### Action item
Your job is to transcribe the material exactly. Keep every line.

### Collected material
[Start of Attachment]

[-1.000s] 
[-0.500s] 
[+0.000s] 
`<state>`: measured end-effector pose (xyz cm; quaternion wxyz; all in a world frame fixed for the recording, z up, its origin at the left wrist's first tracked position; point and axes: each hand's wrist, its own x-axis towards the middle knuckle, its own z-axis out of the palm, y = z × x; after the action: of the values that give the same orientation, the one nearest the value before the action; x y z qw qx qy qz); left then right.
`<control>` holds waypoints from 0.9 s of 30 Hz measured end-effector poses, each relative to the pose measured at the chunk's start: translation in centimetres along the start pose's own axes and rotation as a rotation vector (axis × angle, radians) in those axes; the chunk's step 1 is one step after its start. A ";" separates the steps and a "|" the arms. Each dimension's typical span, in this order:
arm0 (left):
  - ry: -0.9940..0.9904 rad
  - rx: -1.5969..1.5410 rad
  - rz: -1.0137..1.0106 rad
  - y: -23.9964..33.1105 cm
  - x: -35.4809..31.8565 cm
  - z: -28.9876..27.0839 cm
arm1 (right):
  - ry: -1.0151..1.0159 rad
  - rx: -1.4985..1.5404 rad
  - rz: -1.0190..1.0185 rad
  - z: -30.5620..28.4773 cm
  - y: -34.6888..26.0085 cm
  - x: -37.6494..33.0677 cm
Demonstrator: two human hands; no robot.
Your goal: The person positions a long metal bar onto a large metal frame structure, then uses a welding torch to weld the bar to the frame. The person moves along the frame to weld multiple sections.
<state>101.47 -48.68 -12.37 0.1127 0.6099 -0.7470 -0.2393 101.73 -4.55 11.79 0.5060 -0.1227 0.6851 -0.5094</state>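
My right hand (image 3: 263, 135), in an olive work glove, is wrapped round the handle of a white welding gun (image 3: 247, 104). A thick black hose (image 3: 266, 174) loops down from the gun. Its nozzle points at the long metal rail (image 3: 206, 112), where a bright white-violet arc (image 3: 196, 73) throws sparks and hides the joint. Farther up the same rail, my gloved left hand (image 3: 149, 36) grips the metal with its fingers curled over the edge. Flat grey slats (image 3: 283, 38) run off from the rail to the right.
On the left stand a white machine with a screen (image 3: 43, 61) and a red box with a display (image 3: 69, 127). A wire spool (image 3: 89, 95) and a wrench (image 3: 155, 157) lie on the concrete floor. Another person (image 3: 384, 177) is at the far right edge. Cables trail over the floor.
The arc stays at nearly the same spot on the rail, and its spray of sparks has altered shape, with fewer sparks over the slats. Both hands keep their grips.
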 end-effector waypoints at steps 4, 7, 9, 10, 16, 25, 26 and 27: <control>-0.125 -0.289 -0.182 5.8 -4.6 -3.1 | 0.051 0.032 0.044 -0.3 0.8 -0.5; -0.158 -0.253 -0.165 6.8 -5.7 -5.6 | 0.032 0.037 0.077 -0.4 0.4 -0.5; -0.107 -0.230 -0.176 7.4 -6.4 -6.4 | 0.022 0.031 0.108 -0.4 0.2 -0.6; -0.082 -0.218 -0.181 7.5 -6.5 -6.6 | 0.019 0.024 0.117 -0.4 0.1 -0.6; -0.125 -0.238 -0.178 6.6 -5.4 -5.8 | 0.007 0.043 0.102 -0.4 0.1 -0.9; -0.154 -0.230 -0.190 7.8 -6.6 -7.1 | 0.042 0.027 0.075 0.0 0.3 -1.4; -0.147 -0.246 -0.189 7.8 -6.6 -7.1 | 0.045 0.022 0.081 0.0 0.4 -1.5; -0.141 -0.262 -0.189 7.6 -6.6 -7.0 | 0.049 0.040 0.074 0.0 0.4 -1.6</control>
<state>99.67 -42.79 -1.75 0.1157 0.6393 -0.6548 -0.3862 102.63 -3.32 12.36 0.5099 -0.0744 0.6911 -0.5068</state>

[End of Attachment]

### Written reply
[-1.000s] 
[-0.500s] 
[+0.000s] 
`<state>`: measured end-effector pose (xyz cm; quaternion wxyz; all in a world frame fixed for the recording, z up, its origin at the left wrist's first tracked position; point and axes: each hand's wrist, its own x-axis towards the middle knuckle, its own z-axis out of the palm, y = z × x; after the action: of the values that give the same orientation, the one nearest the value before the action; x y z qw qx qy qz); left then right.
`<control>` holds waypoints from 0.9 s of 30 Hz measured end-effector poses, each relative to the pose measured at the chunk's start: translation in centimetres along the start pose's own axes and rotation as a rotation vector (axis × angle, radians) in those axes; the chunk's step 1 is one step after its start. A ";" separates the steps and a "|" the arms. Each dimension's typical span, in this order:
arm0 (left):
  - ry: -0.9940..0.9904 rad
  - rx: -1.5969..1.5410 rad
  - rz: -1.0137..1.0106 rad
  - y: -23.9964..33.1105 cm
  - x: -35.4809..31.8565 cm
  - z: -28.9876..27.0839 cm
arm1 (right):
  - ry: -1.0151..1.0159 rad
  - rx: -1.4985..1.5404 rad
  - rz: -1.0190..1.0185 rad
  - z: -30.5620..28.4773 cm
  - y: -34.6888..26.0085 cm
  - x: -37.6494..33.0677 cm
Demonstrator: two human hands; no robot.
Your goal: The person positions a long metal bar onto a large metal frame structure, then uses a welding torch to weld the bar to the frame. The person moves along the frame to weld multiple sections.
<state>101.47 -48.68 -12.37 0.1127 0.6099 -0.7470 -0.2393 101.73 -4.55 11.79 0.5060 -0.1227 0.6851 -0.5094</state>
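My right hand (image 3: 263, 135), in an olive work glove, is wrapped round the handle of a white welding gun (image 3: 247, 104). A thick black hose (image 3: 266, 174) loops down from the gun. Its nozzle points at the long metal rail (image 3: 206, 112), where a bright white-violet arc (image 3: 196, 73) throws sparks and hides the joint. Farther up the same rail, my gloved left hand (image 3: 149, 36) grips the metal with its fingers curled over the edge. Flat grey slats (image 3: 283, 38) run off from the rail to the right.
On the left stand a white machine with a screen (image 3: 43, 61) and a red box with a display (image 3: 69, 127). A wire spool (image 3: 89, 95) and a wrench (image 3: 155, 157) lie on the concrete floor. Another person (image 3: 384, 177) is at the far right edge. Cables trail over the floor.
The arc stays at nearly the same spot on the rail, and its spray of sparks has altered shape, with fewer sparks over the slats. Both hands keep their grips.
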 end-effector waypoints at steps 4, 7, 9, 10, 16, 25, 26 and 27: <control>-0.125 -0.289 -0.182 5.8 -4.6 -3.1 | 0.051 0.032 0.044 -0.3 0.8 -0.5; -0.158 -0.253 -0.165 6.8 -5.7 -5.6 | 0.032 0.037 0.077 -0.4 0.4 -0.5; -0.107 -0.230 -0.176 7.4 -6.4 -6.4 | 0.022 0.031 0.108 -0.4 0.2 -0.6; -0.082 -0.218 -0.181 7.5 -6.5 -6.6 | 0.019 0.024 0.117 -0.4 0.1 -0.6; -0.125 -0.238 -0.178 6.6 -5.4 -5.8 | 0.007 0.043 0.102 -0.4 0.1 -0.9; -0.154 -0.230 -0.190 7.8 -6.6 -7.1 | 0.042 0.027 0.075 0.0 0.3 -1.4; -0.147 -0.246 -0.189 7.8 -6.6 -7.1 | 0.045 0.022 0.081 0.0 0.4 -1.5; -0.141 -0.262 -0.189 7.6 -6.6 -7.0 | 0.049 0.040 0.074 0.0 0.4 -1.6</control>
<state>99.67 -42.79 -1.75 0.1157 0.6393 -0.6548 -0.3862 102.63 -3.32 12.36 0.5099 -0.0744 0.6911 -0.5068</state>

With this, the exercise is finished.